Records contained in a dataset
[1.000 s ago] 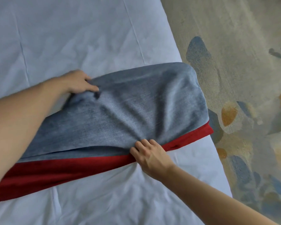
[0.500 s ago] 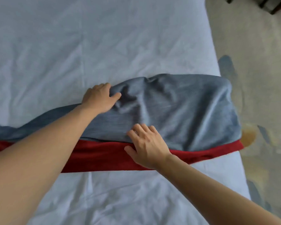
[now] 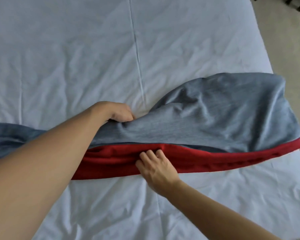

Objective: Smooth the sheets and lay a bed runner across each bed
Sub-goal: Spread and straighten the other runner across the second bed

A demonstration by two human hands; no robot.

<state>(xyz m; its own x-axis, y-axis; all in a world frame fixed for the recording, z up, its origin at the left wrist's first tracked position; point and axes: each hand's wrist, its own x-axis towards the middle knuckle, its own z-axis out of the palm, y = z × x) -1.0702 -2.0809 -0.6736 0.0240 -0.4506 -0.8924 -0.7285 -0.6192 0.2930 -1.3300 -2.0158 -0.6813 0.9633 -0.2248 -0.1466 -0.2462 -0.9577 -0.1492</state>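
Note:
A bed runner (image 3: 215, 116), grey-blue on top with a red band along its near edge, lies across the white sheet (image 3: 76, 58) of the bed. It is rumpled and narrows in the middle. My left hand (image 3: 118, 112) is closed on the runner's far grey edge, bunching the cloth. My right hand (image 3: 156, 165) rests on the red band, fingertips pressed into the seam where red meets grey. The runner's right end hangs at the bed's right side. Its left end runs out of view under my left forearm.
The sheet is creased, with a long fold line down its middle. Beige floor (image 3: 287, 40) shows past the bed's right edge, and a dark piece of furniture (image 3: 298, 4) sits at the top right corner.
My left hand went from lying flat on the grey cloth to gripping its far edge. My right hand slid back onto the red band. The view shifted left.

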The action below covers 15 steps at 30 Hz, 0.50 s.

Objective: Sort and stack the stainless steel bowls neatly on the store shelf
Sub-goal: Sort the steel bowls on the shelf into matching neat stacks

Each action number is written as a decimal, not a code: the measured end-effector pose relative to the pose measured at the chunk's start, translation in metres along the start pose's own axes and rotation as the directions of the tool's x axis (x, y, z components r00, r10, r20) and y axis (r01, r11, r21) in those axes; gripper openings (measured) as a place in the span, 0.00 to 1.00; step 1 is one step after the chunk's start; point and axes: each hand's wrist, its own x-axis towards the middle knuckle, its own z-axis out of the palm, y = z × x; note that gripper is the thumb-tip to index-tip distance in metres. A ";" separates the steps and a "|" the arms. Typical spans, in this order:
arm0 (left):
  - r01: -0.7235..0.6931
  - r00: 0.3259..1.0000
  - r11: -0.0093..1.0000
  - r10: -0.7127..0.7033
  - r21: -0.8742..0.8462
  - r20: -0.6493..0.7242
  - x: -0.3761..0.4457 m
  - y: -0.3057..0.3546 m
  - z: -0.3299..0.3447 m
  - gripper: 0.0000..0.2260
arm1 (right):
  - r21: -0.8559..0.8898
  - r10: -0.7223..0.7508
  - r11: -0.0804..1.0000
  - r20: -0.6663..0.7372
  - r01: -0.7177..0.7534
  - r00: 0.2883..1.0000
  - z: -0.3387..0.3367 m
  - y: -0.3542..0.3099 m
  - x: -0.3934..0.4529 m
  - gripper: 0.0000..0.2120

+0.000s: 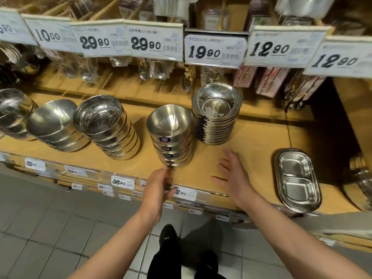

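Wooden store shelf (251,141) carries several stacks of stainless steel bowls. Middle stack of matte deep bowls (171,135), each with a dark sticker on its side, stands near the shelf's front edge; top bowl holds nothing. Just right of it and further back, touching or nearly so, is a taller stack of shallow polished dishes (216,115); top one holds nothing. Left of the middle stack: a leaning stack of polished bowls (106,125), then a shorter leaning stack of matte bowls (54,125), then another polished stack (14,111) at the shelf's left end, partly cut off. Near the shelf's right front edge lie stacked two-compartment steel trays (298,178), both compartments of the top tray bare.

Left hand (159,186) blurred at the front edge, fingertips at the base of the middle stack; contact and finger curl unclear. Right hand (231,174) spread flat, fingers straight, over bare shelf right of that stack, holding nothing.

Price tags (153,43) hang above; packaged spoons (155,69) behind.
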 end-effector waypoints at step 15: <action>-0.569 0.819 0.789 0.516 0.234 0.250 0.024 0.000 0.130 0.29 | -0.496 -0.360 0.787 0.112 0.366 0.926 -0.051 -0.021 0.062 0.33</action>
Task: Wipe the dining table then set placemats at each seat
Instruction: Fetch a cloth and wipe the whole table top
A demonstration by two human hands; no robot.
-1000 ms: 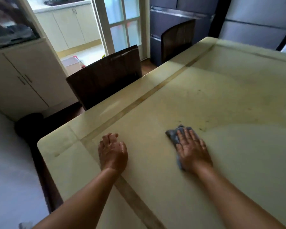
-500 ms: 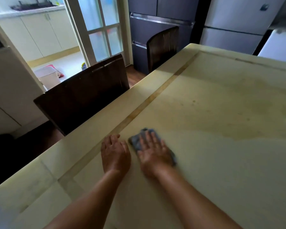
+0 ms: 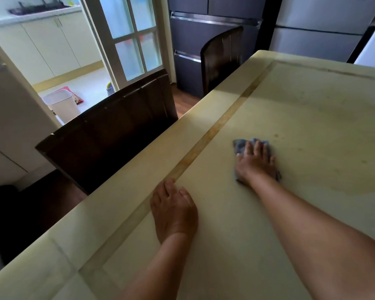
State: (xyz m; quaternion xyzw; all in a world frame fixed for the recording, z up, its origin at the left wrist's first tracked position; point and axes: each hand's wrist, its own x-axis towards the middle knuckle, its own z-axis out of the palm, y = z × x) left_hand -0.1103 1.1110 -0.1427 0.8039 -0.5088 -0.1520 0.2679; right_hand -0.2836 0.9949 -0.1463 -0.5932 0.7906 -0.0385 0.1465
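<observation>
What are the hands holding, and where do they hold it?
Neither hand grips anything. The right hand presses flat on the middle of the blue-grey cloth on the table. The left hand rests bare on the table.

A single view is given, taken by a wide-angle camera worn on the head and aimed forward and down. The table [image 3: 312, 109] is seen from close above, its length running away toward 1 o'clock. The left hand [image 3: 173, 211] is framed at 6 o'clock of centre, the right hand [image 3: 256, 164] at 3 o'clock, and a chair [image 3: 108, 139] at 9 o'clock.
</observation>
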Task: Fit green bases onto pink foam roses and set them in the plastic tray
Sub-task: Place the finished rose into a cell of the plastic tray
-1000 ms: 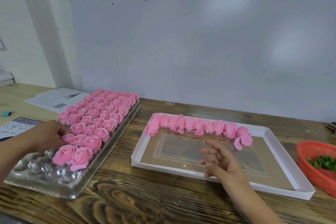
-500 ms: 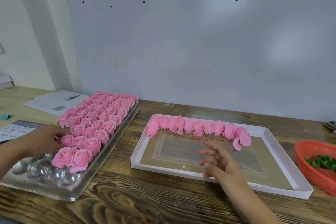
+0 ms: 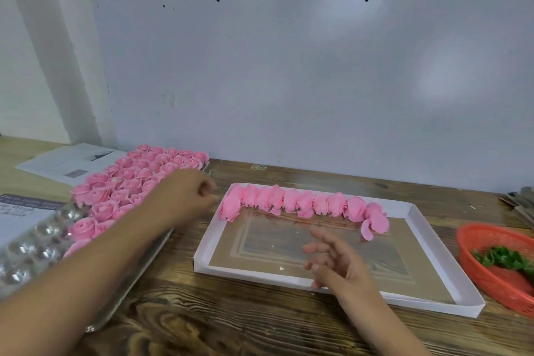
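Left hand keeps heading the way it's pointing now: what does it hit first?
Probably the first rose at the left end of the row in the white box; the left hand points right toward it. Depth is unclear.

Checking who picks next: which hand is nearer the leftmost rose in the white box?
Left. The left hand is just left of the leftmost rose, nearly touching. The right hand hovers over the white box, nearer the person.

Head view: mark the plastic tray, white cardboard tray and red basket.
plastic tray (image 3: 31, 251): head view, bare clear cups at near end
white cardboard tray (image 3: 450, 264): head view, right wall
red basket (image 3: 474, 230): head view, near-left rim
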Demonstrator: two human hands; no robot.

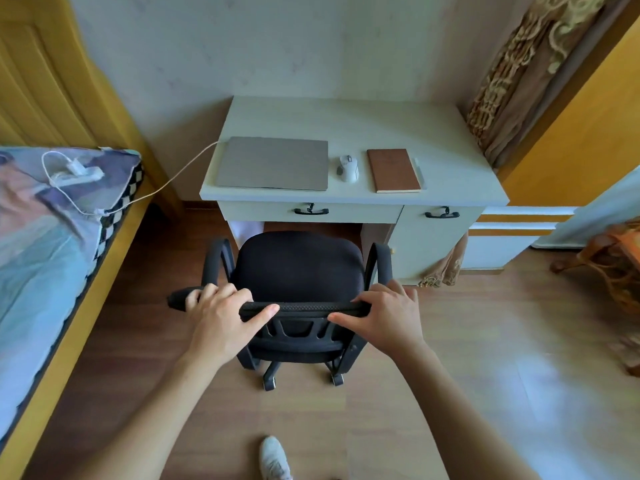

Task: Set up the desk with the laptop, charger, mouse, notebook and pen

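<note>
Bare forearms, no sleeves; hands bare; white sneaker [274, 457] on one foot.

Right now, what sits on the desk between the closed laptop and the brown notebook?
In the head view, a white mouse lies between the laptop and the notebook, apart from both.

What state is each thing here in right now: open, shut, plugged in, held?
Laptop: lid shut, flat on the desk.
Charger cable: runs from the laptop's left edge to the bed.
Mouse: upright, between laptop and notebook.
Notebook: closed.
Pen: lying along the notebook's right side.
Drawer: shut.
Chair: facing the desk, backrest top held.
Left hand: grip on the backrest.
Right hand: grip on the backrest.
</note>
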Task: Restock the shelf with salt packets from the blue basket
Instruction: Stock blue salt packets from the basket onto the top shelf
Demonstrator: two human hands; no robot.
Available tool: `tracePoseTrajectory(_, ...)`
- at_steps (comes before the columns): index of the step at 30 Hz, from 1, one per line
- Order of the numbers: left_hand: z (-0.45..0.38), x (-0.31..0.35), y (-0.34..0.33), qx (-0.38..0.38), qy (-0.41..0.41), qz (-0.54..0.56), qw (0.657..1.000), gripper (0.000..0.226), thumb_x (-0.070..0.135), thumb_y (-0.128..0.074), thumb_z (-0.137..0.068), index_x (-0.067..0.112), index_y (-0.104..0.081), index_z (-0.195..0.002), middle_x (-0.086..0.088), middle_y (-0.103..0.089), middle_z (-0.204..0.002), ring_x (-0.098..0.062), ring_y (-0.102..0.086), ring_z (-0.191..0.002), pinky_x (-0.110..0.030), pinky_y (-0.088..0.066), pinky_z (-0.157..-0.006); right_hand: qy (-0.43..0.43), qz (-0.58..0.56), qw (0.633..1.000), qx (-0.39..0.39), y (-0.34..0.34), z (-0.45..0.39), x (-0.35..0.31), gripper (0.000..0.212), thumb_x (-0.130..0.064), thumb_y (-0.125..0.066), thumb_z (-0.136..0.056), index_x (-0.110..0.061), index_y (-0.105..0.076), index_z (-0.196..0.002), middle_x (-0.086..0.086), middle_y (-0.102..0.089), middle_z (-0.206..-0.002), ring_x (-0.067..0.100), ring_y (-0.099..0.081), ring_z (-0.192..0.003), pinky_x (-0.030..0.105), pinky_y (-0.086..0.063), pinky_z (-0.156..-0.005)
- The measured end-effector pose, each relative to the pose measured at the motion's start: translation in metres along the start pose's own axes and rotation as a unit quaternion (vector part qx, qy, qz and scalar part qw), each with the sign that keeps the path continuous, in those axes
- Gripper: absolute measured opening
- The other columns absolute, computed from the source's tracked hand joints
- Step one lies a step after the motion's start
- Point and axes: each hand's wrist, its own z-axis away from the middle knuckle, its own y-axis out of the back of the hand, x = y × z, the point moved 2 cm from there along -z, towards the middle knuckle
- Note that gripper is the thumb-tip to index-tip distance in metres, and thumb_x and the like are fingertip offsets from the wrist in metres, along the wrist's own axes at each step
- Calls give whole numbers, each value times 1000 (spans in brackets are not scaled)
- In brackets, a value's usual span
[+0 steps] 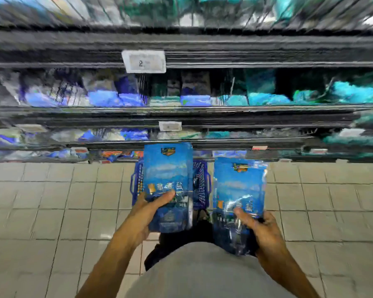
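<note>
Gripping a blue salt packet [168, 186] by its lower end, thumb across the front, the left hand [145, 214] holds it upright. Alongside it the right hand [260, 227] pinches a second salt packet [238, 196] the same way, and the two bags sit close but apart. Behind them, on the tiled floor [52, 201], stands the blue basket [201, 183], just before the shelf [181, 117] with its blurred blue and teal packs.

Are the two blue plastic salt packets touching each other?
Apart. The head view shows floor and basket between the left-hand blue plastic salt packet and the right-hand one.
</note>
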Motion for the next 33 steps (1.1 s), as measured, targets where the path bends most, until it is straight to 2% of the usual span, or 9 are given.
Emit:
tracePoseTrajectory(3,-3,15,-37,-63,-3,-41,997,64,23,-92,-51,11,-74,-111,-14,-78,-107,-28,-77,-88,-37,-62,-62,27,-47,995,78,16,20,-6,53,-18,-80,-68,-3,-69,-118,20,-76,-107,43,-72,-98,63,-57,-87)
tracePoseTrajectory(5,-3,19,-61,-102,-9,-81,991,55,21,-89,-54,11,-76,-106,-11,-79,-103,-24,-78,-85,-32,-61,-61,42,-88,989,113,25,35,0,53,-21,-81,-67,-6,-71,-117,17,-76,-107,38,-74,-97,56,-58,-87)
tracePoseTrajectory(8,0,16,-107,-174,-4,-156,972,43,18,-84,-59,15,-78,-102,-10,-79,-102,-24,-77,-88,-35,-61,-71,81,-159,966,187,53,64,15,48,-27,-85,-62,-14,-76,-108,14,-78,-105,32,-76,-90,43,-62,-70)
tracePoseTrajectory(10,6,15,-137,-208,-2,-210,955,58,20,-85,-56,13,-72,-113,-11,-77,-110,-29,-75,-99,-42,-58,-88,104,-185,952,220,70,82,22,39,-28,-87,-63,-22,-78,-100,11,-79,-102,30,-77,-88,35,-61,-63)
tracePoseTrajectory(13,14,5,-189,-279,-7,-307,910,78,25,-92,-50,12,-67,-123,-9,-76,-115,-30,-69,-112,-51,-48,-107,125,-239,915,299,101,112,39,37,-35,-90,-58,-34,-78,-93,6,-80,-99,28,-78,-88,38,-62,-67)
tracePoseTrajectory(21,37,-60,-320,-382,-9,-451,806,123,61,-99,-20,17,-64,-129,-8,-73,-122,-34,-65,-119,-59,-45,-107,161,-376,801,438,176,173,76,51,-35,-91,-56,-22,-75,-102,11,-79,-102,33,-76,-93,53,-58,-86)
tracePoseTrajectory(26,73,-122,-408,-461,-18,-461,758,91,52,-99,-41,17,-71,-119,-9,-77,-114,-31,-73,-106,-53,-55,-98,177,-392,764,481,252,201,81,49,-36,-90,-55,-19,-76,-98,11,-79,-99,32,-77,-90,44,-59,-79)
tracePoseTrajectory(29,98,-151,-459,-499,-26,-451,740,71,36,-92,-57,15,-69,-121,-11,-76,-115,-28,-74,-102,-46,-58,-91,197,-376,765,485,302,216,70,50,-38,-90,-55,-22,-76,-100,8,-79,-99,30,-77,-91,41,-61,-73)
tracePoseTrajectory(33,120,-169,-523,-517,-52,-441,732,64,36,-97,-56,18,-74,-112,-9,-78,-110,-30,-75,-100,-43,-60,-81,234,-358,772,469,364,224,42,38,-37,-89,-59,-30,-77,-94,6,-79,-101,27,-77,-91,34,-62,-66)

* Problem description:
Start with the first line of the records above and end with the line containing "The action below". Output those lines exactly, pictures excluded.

* Output of the exercise:
[1.000 s ago] 
[0.500 s ago] 
[now] 

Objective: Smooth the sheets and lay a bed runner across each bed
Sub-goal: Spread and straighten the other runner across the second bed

A demonstration by two human hands; no robot.

<state>(xyz m; its own x-axis, y-axis; all in a world frame fixed for the recording, z up, its origin at the left wrist's first tracked position; point and axes: each hand's wrist, its own x-axis towards the middle knuckle, its own z-axis out of the palm, y = z × x) -1.0702 -2.0809 -0.6736 0.0240 -0.4506 -0.8924 -0.7285 -0.6192 0.2930 -1.3300 -2.0158 -0.6813 0.9633 -0.2248 -0.1466 -0.2462 -0.9577 -0.1492</state>
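Note:
A bed runner (image 3: 215, 116), grey-blue on top with a red band along its near edge, lies across the white sheet (image 3: 76, 58) of the bed. It is rumpled and narrows in the middle. My left hand (image 3: 118, 112) is closed on the runner's far grey edge, bunching the cloth. My right hand (image 3: 156, 165) rests on the red band, fingertips pressed into the seam where red meets grey. The runner's right end hangs at the bed's right side. Its left end runs out of view under my left forearm.
The sheet is creased, with a long fold line down its middle. Beige floor (image 3: 287, 40) shows past the bed's right edge, and a dark piece of furniture (image 3: 298, 4) sits at the top right corner.
My left hand went from lying flat on the grey cloth to gripping its far edge. My right hand slid back onto the red band. The view shifted left.
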
The action below covers 15 steps at 30 Hz, 0.50 s.

There's nothing left to add to the output.